Exercise brief:
Write the records out again, unchanged.

Extracted material:
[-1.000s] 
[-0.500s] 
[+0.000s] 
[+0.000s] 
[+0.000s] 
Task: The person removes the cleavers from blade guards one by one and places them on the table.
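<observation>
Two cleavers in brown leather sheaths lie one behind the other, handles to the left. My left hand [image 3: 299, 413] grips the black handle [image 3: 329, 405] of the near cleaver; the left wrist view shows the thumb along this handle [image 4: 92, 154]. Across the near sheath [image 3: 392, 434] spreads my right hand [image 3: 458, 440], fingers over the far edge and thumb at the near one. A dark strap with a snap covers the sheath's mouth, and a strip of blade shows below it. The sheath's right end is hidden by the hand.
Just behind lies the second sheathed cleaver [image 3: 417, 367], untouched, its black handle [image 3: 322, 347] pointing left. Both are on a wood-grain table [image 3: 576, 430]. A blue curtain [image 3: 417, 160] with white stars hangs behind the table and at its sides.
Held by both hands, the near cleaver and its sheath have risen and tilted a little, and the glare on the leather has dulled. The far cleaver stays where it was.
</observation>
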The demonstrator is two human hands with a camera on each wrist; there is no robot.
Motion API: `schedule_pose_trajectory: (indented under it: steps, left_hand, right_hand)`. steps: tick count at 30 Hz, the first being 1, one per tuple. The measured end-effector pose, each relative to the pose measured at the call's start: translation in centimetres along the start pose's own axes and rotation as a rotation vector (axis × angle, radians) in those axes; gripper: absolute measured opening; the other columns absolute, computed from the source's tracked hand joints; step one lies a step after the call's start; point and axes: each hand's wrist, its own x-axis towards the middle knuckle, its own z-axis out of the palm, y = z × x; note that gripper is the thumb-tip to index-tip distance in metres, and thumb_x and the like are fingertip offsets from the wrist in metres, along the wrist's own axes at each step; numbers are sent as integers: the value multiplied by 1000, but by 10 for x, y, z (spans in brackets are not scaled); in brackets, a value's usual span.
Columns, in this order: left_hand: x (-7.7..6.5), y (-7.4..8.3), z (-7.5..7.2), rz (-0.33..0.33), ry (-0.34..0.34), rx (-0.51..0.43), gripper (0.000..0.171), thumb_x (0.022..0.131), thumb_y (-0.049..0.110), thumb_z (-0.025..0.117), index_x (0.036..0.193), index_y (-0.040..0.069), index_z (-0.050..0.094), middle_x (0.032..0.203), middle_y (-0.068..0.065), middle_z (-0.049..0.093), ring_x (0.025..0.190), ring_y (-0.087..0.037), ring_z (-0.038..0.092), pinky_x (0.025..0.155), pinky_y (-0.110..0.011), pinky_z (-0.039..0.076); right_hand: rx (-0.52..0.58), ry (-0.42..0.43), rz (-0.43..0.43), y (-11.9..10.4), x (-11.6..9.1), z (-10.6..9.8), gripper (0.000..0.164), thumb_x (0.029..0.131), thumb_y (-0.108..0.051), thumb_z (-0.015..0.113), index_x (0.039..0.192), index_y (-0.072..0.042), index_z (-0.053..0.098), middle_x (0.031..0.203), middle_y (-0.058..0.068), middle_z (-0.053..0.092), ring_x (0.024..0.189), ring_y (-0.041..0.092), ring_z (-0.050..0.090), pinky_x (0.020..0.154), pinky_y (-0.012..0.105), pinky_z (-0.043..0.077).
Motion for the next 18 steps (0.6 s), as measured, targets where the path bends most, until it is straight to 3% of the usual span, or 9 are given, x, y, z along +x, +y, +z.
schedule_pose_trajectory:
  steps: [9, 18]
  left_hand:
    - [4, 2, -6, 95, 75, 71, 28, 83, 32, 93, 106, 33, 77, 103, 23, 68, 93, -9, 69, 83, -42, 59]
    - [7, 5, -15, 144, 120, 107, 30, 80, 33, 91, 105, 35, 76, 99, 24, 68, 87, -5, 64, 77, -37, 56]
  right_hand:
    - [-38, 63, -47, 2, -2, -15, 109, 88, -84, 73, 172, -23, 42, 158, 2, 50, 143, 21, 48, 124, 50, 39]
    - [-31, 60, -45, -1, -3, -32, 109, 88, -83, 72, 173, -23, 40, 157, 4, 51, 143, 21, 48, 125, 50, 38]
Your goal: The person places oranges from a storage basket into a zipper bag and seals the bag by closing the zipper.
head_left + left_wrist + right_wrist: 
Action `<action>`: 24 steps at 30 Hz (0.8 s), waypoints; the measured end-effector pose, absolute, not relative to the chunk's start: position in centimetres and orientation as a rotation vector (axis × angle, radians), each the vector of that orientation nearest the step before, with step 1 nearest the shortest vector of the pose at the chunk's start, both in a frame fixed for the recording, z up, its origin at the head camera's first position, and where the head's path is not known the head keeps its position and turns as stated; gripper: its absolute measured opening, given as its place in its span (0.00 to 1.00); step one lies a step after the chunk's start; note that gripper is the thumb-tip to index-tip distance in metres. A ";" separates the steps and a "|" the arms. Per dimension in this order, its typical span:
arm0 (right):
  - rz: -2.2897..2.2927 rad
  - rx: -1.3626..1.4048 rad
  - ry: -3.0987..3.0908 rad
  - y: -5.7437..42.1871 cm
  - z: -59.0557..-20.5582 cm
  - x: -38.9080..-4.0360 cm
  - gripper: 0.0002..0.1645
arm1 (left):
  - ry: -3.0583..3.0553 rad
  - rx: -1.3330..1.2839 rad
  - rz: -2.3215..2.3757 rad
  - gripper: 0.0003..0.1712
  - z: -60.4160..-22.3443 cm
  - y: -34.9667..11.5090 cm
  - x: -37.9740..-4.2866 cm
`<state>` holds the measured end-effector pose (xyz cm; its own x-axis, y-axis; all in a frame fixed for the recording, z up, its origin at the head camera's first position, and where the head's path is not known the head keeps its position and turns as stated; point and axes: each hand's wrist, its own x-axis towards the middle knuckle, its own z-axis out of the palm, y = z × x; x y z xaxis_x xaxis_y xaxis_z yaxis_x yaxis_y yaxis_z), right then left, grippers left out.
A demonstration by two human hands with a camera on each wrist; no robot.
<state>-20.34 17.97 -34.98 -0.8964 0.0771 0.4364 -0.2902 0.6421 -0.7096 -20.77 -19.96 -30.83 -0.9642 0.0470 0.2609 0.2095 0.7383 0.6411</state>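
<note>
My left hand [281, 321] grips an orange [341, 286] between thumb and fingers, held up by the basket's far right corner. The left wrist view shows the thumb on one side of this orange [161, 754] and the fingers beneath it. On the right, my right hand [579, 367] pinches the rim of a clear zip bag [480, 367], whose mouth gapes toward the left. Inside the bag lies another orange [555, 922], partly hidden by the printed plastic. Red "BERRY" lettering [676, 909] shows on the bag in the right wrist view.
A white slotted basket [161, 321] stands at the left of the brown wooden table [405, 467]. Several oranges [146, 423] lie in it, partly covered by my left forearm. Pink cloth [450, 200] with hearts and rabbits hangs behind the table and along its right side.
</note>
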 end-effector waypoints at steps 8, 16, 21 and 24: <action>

Answer for the task:
[-1.000s] 
[-0.500s] 
[+0.000s] 
[+0.000s] 
[+0.000s] 
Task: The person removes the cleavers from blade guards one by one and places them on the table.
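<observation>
Two cleavers in brown leather sheaths lie one behind the other, handles to the left. My left hand [image 3: 299, 413] grips the black handle [image 3: 329, 405] of the near cleaver; the left wrist view shows the thumb along this handle [image 4: 92, 154]. Across the near sheath [image 3: 392, 434] spreads my right hand [image 3: 458, 440], fingers over the far edge and thumb at the near one. A dark strap with a snap covers the sheath's mouth, and a strip of blade shows below it. The sheath's right end is hidden by the hand.
Just behind lies the second sheathed cleaver [image 3: 417, 367], untouched, its black handle [image 3: 322, 347] pointing left. Both are on a wood-grain table [image 3: 576, 430]. A blue curtain [image 3: 417, 160] with white stars hangs behind the table and at its sides.
Held by both hands, the near cleaver and its sheath have risen and tilted a little, and the glare on the leather has dulled. The far cleaver stays where it was.
</observation>
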The demonstrator is two human hands with a camera on each wrist; there is no robot.
Motion API: `schedule_pose_trajectory: (indented under it: steps, left_hand, right_hand)`. steps: tick count at 30 Hz, the first being 1, one per tuple. The measured end-effector pose, each relative to the pose measured at the call's start: translation in centimetres along the start pose's own axes and rotation as a rotation vector (axis × angle, radians) in those axes; gripper: absolute measured opening; the other columns absolute, computed from the source's tracked hand joints; step one lies a step after the call's start; point and axes: each hand's wrist, its own x-axis towards the middle knuckle, its own z-axis out of the palm, y = z × x; note that gripper is the thumb-tip to index-tip distance in metres, and thumb_x and the like are fingertip offsets from the wrist in metres, along the wrist's own axes at each step; numbers are sent as integers: the value multiplied by 1000, but by 10 for x, y, z (spans in brackets are not scaled); in brackets, a value's usual span.
Columns, in this order: left_hand: x (-7.7..6.5), y (-7.4..8.3), z (-7.5..7.2), rz (-0.33..0.33), ry (-0.34..0.34), rx (-0.51..0.43), gripper (0.000..0.171), thumb_x (0.022..0.131), thumb_y (-0.049..0.110), thumb_z (-0.025..0.117), index_x (0.036..0.193), index_y (-0.040..0.069), index_z (-0.050..0.094), middle_x (0.032..0.203), middle_y (-0.068..0.065), middle_z (-0.049..0.093), ring_x (0.025..0.190), ring_y (-0.087..0.037), ring_z (-0.038..0.092), pinky_x (0.025..0.155), pinky_y (-0.110..0.011), pinky_z (-0.039..0.076); right_hand: rx (-0.52..0.58), ry (-0.42..0.43), rz (-0.43..0.43), y (-11.9..10.4), x (-11.6..9.1), z (-10.6..9.8), gripper (0.000..0.164), thumb_x (0.029..0.131), thumb_y (-0.108..0.051), thumb_z (-0.015..0.113), index_x (0.039..0.192), index_y (-0.072..0.042), index_z (-0.053..0.098), middle_x (0.031..0.203), middle_y (-0.058..0.068), middle_z (-0.053..0.092), ring_x (0.024..0.189), ring_y (-0.041..0.092), ring_z (-0.050..0.090), pinky_x (0.020..0.154), pinky_y (-0.012..0.105), pinky_z (-0.043..0.077).
Motion for the next 18 steps (0.6 s), as measured, targets where the path bends most, until it is straight to 3% of the usual span, or 9 are given, x, y, z along +x, +y, +z.
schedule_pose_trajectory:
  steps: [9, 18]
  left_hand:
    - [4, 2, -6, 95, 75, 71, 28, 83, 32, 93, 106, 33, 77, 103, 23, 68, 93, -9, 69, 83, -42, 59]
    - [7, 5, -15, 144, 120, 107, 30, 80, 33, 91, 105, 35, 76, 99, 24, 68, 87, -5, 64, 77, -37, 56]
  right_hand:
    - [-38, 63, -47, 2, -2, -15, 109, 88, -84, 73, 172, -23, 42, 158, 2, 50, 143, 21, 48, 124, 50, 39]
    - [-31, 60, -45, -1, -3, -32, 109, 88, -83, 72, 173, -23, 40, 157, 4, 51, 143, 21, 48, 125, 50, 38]
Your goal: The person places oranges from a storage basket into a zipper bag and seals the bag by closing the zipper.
head_left + left_wrist + right_wrist: 
Action `<action>`: 24 steps at 30 Hz (0.8 s), waypoints; the measured end-effector pose, absolute, not relative to the chunk's start: position in centimetres and orientation as a rotation vector (axis × angle, radians), each the vector of that orientation nearest the step before, with step 1 nearest the shortest vector of the pose at the chunk's start, both in a frame fixed for the recording, z up, its origin at the head camera's first position, and where the head's path is not known the head keeps its position and turns as stated; gripper: its absolute measured opening, given as its place in its span (0.00 to 1.00); step one lies a step after the chunk's start; note that gripper is the thumb-tip to index-tip distance in metres. A ";" separates the steps and a "|" the arms. Per dimension in this order, its typical span:
arm0 (right):
  - rz: -2.2897..2.2927 rad
  - rx: -1.3626..1.4048 rad
  - ry: -3.0987..3.0908 rad
  - y: -5.7437..42.1871 cm
  - z: -59.0557..-20.5582 cm
  - x: -38.9080..-4.0360 cm
  - gripper: 0.0002..0.1645
arm1 (left):
  - ry: -3.0583..3.0553 rad
  - rx: -1.3330..1.2839 rad
  - rz: -2.3215..2.3757 rad
  - gripper: 0.0003..0.1712
  - z: -60.4160..-22.3443 cm
  - y: -34.9667..11.5090 cm
  - x: -37.9740..-4.2866 cm
`<state>` holds the measured end-effector pose (xyz cm; its own x-axis, y-axis; all in a frame fixed for the recording, z up, its origin at the head camera's first position, and where the head's path is not known the head keeps its position and turns as stated; point and axes: each hand's wrist, its own x-axis towards the middle knuckle, its own z-axis out of the palm, y = z × x; x y z xaxis_x xaxis_y xaxis_z yaxis_x yaxis_y yaxis_z), right then left, grippers left out.
A demonstration by two human hands with a camera on each wrist; no robot.
<state>-20.34 17.97 -34.98 -0.8964 0.0771 0.4364 -0.2902 0.6421 -0.7096 -20.77 -19.96 -30.83 -0.9642 0.0470 0.2609 0.2095 0.7383 0.6411</state>
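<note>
My left hand [281, 321] grips an orange [341, 286] between thumb and fingers, held up by the basket's far right corner. The left wrist view shows the thumb on one side of this orange [161, 754] and the fingers beneath it. On the right, my right hand [579, 367] pinches the rim of a clear zip bag [480, 367], whose mouth gapes toward the left. Inside the bag lies another orange [555, 922], partly hidden by the printed plastic. Red "BERRY" lettering [676, 909] shows on the bag in the right wrist view.
A white slotted basket [161, 321] stands at the left of the brown wooden table [405, 467]. Several oranges [146, 423] lie in it, partly covered by my left forearm. Pink cloth [450, 200] with hearts and rabbits hangs behind the table and along its right side.
</note>
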 end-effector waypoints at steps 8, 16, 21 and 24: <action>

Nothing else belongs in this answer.